Closed jherico closed 10 years ago
Closing this out as the C API makes this a non-issue.
It's a real issue with the C++ API, but not for the C API. In the C API there's no equivalent for the SensorFusion object. Instead you use ovrHmd_GetSensorState() or (more likely) use the ovrPosef value returned by ovrHmd_BeginEyeRender() to fetch the orientation and position of the headset.
You still have to call ovr_Initialize before you use any of those functions, but there's no opportunity for you to declare an object which would require Oculus SDK functions that haven't yet been enabled.
Sorry, deleted my comment because I thought it may just have been noise.
It was just confusing to see this closed for being a non-issue because of the C API because there is still the C++ API and other programs do use it..
I mean a workaround would have been nice, where the initialization of OVR::SensorFusion is maybe moved into System::Init() (or something like that, I'm not actually familiar with the code)
The impression I get is that Oculus is going to treat the C API as their publicly facing API going forward and treat the C++ API as more of an internal implementation detail. I don't know of any use cases that would require the user to access the SensorFusion class directly.
If you don't want to update to the C API right now, the simple solution is to not allocate any SensorFusion objects before calling the OVR init functions. This means not making them globals nor members of classes that would be instantiated before the OVR SDK was initialized. An easy way to do this is to only use SensorFusion* or std::shared_ptr
Well, it might not always be a "simple solution", if for whatever reason you have a big program that uses a global reference to a SensorFusion object, it will always initialize before you can call the ovr init function. In this example the changes are relatively tame: https://bitbucket.org/druidsbane/ibex/issue/11/linux-segfault#comment-10888822 (I think, at least it compiles) but for really large programs it can probably be some problem..

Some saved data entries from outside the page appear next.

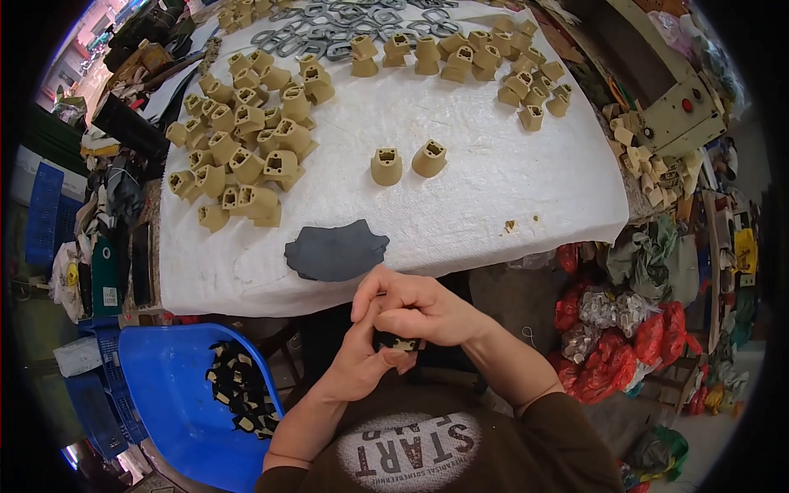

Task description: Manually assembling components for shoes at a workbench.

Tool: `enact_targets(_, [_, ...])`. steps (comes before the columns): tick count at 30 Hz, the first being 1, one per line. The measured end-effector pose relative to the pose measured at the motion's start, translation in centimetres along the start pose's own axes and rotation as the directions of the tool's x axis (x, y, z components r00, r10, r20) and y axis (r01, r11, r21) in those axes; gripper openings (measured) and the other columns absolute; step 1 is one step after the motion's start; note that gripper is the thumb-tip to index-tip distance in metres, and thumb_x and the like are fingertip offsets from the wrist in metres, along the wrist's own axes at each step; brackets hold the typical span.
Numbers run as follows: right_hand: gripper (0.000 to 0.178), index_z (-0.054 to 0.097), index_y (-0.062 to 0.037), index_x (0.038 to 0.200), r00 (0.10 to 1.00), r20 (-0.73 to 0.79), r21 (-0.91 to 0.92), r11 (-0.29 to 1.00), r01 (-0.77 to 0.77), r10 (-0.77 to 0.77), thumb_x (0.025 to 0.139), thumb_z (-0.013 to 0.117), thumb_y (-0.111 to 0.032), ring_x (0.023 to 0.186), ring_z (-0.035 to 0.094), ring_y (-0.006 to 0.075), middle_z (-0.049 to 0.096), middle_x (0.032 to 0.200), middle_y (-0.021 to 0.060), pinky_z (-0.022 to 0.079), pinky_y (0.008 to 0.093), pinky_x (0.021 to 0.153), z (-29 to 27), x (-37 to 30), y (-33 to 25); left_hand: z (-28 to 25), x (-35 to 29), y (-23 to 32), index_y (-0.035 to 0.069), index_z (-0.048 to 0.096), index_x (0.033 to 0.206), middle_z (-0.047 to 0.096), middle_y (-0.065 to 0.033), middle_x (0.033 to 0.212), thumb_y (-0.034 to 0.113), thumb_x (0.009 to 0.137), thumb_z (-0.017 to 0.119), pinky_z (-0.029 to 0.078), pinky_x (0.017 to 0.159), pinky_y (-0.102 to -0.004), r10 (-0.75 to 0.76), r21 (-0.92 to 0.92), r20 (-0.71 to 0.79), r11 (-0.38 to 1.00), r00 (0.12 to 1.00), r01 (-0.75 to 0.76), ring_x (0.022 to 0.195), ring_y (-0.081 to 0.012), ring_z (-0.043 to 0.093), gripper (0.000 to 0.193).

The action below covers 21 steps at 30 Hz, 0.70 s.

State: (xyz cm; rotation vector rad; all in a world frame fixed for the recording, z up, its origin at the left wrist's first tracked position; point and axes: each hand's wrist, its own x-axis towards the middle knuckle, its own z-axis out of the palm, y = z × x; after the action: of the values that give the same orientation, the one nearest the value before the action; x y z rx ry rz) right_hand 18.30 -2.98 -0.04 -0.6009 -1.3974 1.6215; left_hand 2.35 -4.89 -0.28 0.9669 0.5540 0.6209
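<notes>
Close to my body, just off the table's near edge, both hands meet around a small black piece with tan patches point(396, 340). My left hand point(362, 361) grips it from below, thumb along its near side. From above, my right hand point(423, 308) closes over the same piece with bent fingers, hiding most of it. Just beyond the hands, a flat dark grey cut sheet point(337, 251) lies at the front of the table. Farther back stand two hollow tan blocks, the left one point(386, 167) upright and the right one point(430, 158) slightly tilted.
White sheeting point(460, 218) covers the table. Many tan blocks point(246, 164) crowd its left side, with more point(534, 86) at the back right. Grey metal rings point(353, 29) lie at the far end. A blue basin point(177, 411) at lower left holds black-and-tan pieces. Red bags point(604, 361) sit at right.
</notes>
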Motion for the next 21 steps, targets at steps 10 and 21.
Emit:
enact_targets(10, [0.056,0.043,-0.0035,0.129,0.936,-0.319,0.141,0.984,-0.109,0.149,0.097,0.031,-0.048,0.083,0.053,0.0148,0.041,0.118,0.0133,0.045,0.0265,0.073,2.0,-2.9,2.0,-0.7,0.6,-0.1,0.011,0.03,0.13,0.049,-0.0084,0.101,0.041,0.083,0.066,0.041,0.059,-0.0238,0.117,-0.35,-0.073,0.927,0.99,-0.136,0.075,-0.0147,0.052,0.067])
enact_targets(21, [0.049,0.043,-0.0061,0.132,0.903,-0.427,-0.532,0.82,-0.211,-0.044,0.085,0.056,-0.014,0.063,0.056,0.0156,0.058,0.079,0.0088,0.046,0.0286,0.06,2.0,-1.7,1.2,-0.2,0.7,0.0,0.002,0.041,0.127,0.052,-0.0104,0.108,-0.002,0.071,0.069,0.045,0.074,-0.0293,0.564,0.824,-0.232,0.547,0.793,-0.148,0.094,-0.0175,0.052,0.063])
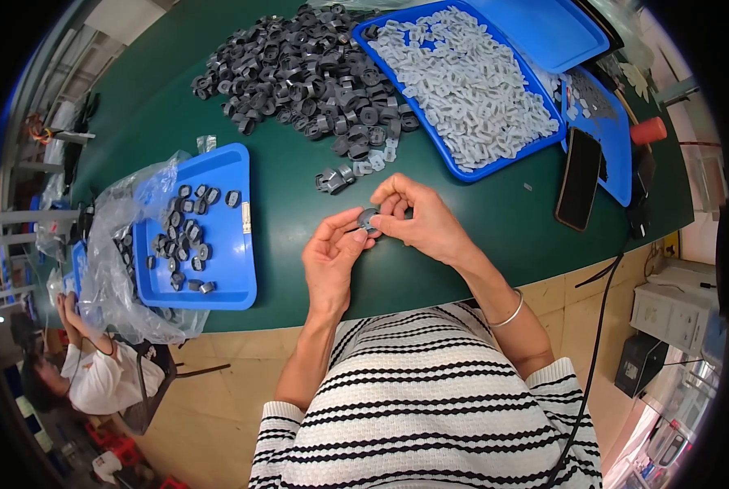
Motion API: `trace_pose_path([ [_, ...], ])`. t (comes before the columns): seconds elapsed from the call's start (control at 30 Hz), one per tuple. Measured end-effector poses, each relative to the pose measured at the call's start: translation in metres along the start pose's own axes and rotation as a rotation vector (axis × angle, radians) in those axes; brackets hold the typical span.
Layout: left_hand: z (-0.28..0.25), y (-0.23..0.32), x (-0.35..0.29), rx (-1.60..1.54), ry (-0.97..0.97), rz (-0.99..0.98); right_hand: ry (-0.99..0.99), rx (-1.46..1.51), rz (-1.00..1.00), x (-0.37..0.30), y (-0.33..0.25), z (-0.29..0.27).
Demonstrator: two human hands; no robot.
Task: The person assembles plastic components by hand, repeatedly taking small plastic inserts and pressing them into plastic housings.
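Note:
Both my hands meet over the green table (291, 269), close to its front edge. Between them is a small dark grey round plastic part (367, 218). My left hand (332, 248) pinches it from the left with thumb and fingers. From the other side my right hand (421, 218) grips it, thumb and forefinger pressed on its face. Fingers cover much of the part, so its inner side is hidden. Just beyond my hands lie a few loose grey parts (334, 179) and several small translucent white pieces (370, 165).
A large heap of grey plastic parts (299, 77) lies at the back. Right of it, a blue tray (470, 174) holds white pieces. Another blue tray (238, 269) with grey parts stands left, beside a plastic bag (108, 269). A phone (579, 179) lies right. A seated person (108, 371) is at far left.

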State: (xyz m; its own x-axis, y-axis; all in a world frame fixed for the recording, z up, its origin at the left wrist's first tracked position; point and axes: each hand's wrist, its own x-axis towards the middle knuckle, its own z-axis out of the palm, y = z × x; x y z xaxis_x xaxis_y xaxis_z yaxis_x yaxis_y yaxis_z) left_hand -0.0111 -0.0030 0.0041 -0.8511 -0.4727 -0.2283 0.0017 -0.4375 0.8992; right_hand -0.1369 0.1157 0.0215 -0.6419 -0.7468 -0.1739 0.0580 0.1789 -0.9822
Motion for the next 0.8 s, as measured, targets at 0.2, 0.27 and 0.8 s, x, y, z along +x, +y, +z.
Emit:
trace_pose_path([
  [0.2,0.009,-0.003,-0.004,0.020,0.041,0.100,-0.004,0.363,0.086,-0.001,0.017,0.012],
  [0.27,0.009,-0.005,-0.004,0.053,0.082,0.112,0.020,0.412,0.075,-0.003,0.021,0.017],
  [0.8,-0.009,0.019,0.014,0.282,-0.166,-0.112,-0.021,-0.408,-0.455,-0.022,0.011,-0.001],
])
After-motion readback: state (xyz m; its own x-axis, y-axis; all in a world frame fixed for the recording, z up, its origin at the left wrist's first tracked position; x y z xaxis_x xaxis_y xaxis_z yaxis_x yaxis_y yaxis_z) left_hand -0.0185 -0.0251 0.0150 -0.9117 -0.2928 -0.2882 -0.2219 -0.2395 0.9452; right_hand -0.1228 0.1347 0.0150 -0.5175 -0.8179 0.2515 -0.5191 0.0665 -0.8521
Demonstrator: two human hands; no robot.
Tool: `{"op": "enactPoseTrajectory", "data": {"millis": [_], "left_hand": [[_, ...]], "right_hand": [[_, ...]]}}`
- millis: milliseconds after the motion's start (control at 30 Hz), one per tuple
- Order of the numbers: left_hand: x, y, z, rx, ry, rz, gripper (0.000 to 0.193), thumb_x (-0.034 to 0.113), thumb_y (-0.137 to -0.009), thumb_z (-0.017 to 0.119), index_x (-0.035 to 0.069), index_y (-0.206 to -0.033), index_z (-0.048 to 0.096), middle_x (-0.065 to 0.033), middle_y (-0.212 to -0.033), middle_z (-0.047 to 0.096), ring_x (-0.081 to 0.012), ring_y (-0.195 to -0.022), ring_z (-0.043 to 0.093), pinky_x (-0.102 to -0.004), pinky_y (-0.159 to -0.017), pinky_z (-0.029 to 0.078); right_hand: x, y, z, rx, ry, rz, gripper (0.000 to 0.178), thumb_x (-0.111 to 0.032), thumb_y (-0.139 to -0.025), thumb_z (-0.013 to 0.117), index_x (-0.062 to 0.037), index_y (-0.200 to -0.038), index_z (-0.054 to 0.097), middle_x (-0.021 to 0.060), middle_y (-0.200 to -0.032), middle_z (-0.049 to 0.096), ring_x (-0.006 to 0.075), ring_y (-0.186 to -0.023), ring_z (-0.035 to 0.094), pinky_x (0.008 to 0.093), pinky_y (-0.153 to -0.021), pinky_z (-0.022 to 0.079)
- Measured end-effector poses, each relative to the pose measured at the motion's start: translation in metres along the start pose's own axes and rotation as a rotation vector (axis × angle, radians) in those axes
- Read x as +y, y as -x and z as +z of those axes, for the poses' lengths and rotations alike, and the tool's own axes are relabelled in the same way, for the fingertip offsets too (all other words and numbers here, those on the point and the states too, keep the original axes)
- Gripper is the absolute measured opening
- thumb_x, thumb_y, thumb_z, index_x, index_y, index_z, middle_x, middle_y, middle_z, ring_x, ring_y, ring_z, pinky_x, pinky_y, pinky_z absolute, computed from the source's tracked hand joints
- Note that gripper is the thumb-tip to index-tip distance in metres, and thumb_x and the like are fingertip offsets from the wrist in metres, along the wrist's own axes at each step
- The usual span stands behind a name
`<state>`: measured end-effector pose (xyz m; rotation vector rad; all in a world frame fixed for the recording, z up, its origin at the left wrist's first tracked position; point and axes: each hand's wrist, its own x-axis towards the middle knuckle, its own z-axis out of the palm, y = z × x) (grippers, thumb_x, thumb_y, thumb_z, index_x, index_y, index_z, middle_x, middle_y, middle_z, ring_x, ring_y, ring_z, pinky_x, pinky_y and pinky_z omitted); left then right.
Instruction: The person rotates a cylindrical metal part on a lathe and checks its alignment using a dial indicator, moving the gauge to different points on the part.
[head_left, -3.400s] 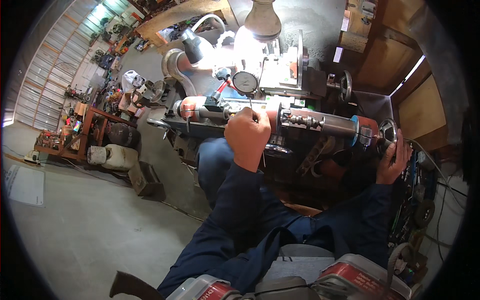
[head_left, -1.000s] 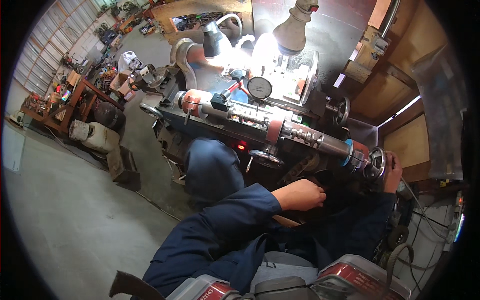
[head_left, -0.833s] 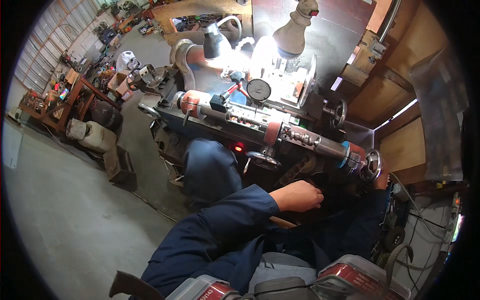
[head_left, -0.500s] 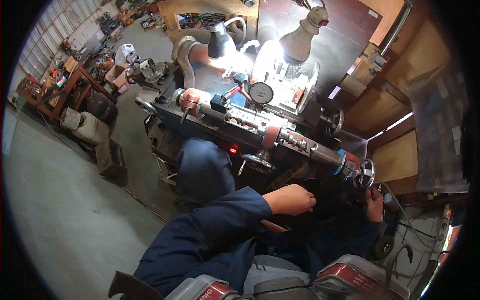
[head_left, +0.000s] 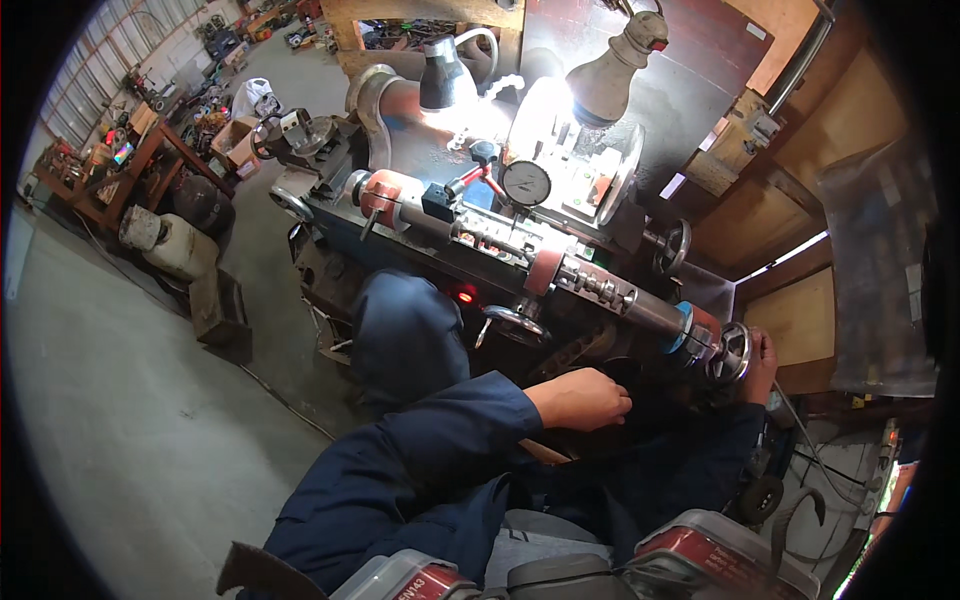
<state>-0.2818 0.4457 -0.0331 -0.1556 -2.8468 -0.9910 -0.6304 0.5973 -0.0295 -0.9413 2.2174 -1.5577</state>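
At the right end of a long machine, my right hand (head_left: pixel 762 362) is closed on the outer rim of a chrome handwheel (head_left: pixel 735 352). My left hand (head_left: pixel 585 398) rests in a loose fist low in front of me, apart from the machine, with nothing seen in it. A shaft with several lobes (head_left: pixel 600 288) lies along the machine's bed between the red-orange left fitting (head_left: pixel 381 197) and the blue-and-red right fitting (head_left: pixel 692 330). Above the shaft stands a round dial gauge (head_left: pixel 525 184) on a red and black holder.
Two lit lamps, a black one (head_left: pixel 446 82) and a beige one (head_left: pixel 612 75), hang over the bed. A second handwheel (head_left: pixel 516 324) juts out at the front, a third (head_left: pixel 670 247) behind. Gas cylinders (head_left: pixel 175 243) stand on the floor at left. Wooden panels (head_left: pixel 790 315) are at right.
My right hand has moved up and outward from below the end handwheel to its right rim. That wheel looks turned. My left hand has stayed where it was.
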Motion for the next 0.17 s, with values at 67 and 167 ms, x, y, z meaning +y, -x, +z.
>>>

Anyway, let's just blame upstream and move on. :)
And thanks for the explanations.
The new implementation of SensorFilter instantiates a CircularBuffer object as a member, which in turn uses teh OVR::Allocator in it's constructor. This means that if you have a SensorFilter instance (or a SensorFusion instance, which contains a SensorFilter) in your class and the class is instantiated before OVR::System::Init() is called, then it will crash with a null pointer access when it attempts to use the allocator.